Test your alt text by disabling images in your browser and reading the page. Does the alt text alone make sense? Can you understand what each image shows and its relevance to the content? If not, improve the alt text. Monitor your Google Images traffic in Google Search Console. Improved alt text should correlate with increased image search traffic over time. Track which images bring the most traffic and optimize their alt text further as you refine your strategy.

Conclusion

Alt text describes images for both SEO and accessibility. Write descriptive, concise alt text (100-125 characters) that explains what the image shows and its context. Include keywords naturally, but prioritize clarity. Use different approaches for screenshots, diagrams, photographs, and icons. Avoid keyword stuffing and redundant descriptions. Audit your site for missing or poor alt text and update it systematically, starting with your most important pages. Good alt text multiplies your content's value across multiple audiences.

Good alt text serves multiple audiences: Google's image indexing, visually impaired users, and AI systems that analyze visual content. It's a small effort with outsized returns for accessibility, user experience, and SEO. Start with your high-priority pages today and build the habit of writing good alt text with every new image you add. For a comprehensive SEO audit including image alt text analysis, run Sorank's free SEO audit.

Frequently questions asked

Is alt text really important for SEO?

Yes. Alt text helps Google understand images and index them for image search. It also improves page accessibility for visually impaired users using screen readers.
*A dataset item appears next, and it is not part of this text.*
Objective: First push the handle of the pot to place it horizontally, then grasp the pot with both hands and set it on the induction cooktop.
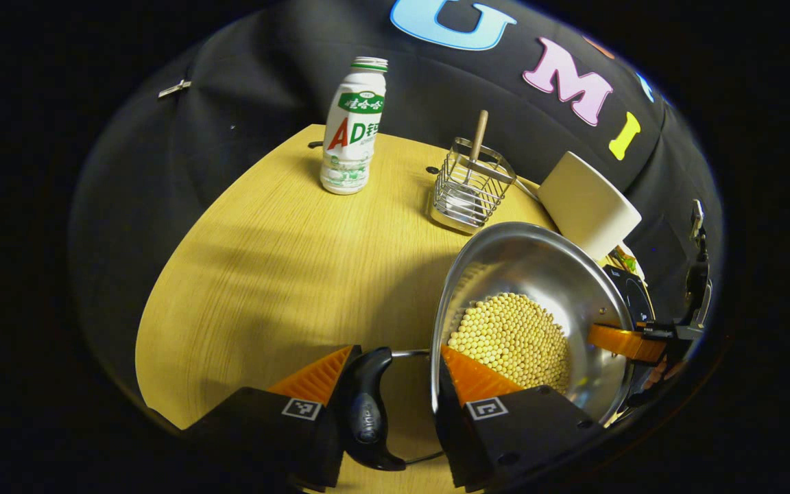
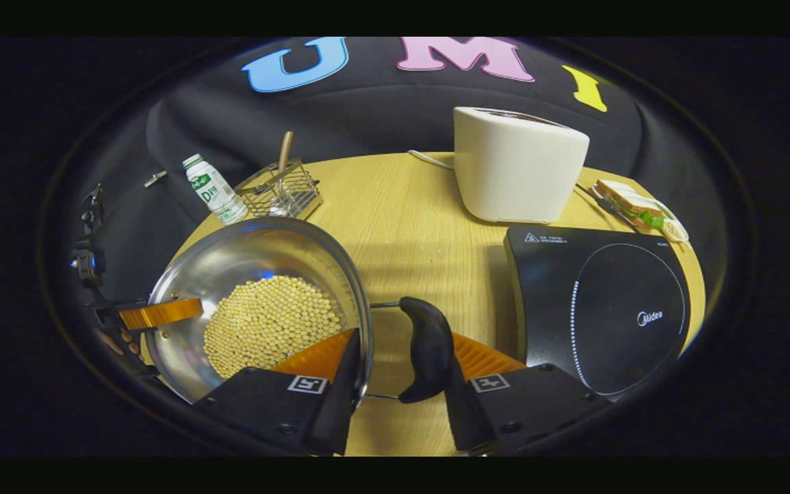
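Nearest the lens in the left gripper view, the left claw (image 1: 388, 374) straddles a black handle grip (image 1: 367, 405); whether its fingers press on it cannot be told. The right claw (image 2: 402, 357) likewise brackets the opposite handle (image 2: 428, 350) in the right gripper view, contact equally unclear. Both wire-mounted handles appear to lie level. The pot (image 2: 258, 302), polished steel, stands on the worktop (image 2: 402, 213) beside the induction cooktop (image 2: 607, 309), not yet on it. It holds a mound of yellow beans (image 2: 268, 322). Judgement: rigid but smooth and slippery at the rim; the load adds weight and would shift if tilted. Hold by both handles and keep level.
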A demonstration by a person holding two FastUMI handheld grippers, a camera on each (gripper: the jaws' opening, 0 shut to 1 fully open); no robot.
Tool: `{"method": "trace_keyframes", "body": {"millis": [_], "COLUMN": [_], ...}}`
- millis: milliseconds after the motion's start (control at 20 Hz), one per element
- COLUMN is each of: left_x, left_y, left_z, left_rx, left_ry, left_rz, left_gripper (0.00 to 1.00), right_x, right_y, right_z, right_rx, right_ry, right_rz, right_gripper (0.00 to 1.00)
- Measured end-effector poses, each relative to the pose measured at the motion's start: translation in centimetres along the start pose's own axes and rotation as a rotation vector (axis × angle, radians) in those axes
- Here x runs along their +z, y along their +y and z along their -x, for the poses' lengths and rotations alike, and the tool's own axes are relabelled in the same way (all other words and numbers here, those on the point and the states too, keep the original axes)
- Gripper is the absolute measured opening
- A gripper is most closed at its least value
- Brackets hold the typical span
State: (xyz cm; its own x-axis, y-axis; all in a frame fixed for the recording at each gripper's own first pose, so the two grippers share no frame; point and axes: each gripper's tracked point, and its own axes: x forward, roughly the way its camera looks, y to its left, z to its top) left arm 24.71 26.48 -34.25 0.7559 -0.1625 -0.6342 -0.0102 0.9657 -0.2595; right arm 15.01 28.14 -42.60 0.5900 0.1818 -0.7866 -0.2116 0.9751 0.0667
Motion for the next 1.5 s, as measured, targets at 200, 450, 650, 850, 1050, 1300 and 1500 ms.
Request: {"method": "trace_keyframes", "body": {"millis": [200,450,650,850,1050,1300,1500], "left_x": [0.0,0.9,2.2,3.1,3.3,3.1,2.8], "left_y": [-0.4,-2.2,-5.2,-9.5,-14.2,-19.7,-23.8], "left_z": [1.6,3.8,4.9,5.4,5.5,4.8,4.0], "left_rx": [0.012,0.019,0.017,-0.001,-0.027,-0.048,-0.06], "left_ry": [-0.011,-0.028,-0.037,-0.045,-0.049,-0.046,-0.042], "left_rz": [0.001,-0.004,-0.024,-0.045,-0.054,-0.073,-0.085], "left_gripper": [0.61,0.61,0.61,0.61,0.61,0.61,0.61], "right_x": [0.4,1.9,3.1,4.7,5.8,6.0,6.2], "right_y": [0.2,-0.6,-2.7,-6.5,-10.5,-15.8,-19.8], "right_z": [1.4,3.8,6.1,8.4,10.7,12.2,13.0], "right_rx": [0.017,0.033,0.048,0.036,0.02,0.003,-0.011], "right_ry": [-0.013,-0.038,-0.045,-0.067,-0.095,-0.098,-0.107], "right_rz": [0.013,0.018,-0.014,-0.027,-0.025,-0.042,-0.052], "right_gripper": [0.6,0.6,0.6,0.6,0.6,0.6,0.6]}}
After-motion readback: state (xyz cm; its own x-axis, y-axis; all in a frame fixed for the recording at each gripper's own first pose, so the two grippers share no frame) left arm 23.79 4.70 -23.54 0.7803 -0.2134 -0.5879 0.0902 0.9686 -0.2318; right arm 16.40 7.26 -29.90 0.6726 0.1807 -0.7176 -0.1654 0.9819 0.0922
While alt text is not a primary ranking factor like backlinks or content quality, it matters because it helps Google understand your page topic and improves user experience. Pages with well-optimized images and alt text tend to rank better than pages with poor alt text.

How long should alt text be?

Keep alt text concise: 100-125 characters is ideal. Describe what the image shows and its function on the page. A single sentence is usually enough. 'Screenshot of Sorank dashboard showing AI mention tracking metrics' is good. 'Screenshot showing metrics that displays different numbers in multiple colors on the Sorank platform' is too long and wordy. Be specific without being overly detailed.

Should I include keywords in alt text?

Include your target keyword if it fits naturally, but prioritize clarity over keyword optimization. Alt text is primarily for accessibility. A visually impaired user needs to understand what the image shows. If your keyword naturally describes the image, include it. If forcing it in makes the text unclear, skip it. Prioritize description and user experience first; SEO second.